**How to complete this task**
Once you find the line with "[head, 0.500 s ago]" in the data that follows, repeat it and every line after it exactly, through the line with "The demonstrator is".

[Records from a collection]
● ● ● ●

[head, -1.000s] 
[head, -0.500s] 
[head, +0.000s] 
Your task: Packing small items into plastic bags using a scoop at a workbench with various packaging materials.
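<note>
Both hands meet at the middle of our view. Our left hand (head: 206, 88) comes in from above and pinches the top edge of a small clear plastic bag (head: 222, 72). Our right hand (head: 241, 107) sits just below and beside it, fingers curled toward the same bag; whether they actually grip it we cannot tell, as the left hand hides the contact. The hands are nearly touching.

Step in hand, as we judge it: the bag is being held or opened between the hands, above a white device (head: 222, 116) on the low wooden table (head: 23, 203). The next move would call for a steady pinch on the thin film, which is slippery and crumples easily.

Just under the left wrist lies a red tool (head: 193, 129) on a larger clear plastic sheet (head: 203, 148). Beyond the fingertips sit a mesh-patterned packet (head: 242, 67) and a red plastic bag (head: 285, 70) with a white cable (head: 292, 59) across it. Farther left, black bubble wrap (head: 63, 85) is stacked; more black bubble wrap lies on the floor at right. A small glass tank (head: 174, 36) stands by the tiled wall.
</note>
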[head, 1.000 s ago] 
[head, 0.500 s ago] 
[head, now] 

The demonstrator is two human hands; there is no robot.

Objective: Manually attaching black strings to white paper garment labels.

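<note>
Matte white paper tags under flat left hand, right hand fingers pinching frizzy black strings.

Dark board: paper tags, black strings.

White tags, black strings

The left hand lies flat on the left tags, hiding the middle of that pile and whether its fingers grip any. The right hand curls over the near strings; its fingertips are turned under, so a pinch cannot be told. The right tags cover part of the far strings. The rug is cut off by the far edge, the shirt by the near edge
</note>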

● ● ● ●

**Your solution**
[head, 0.500 s ago] 
[head, now] 

The demonstrator is two human hands; there is no robot.

No further response is needed.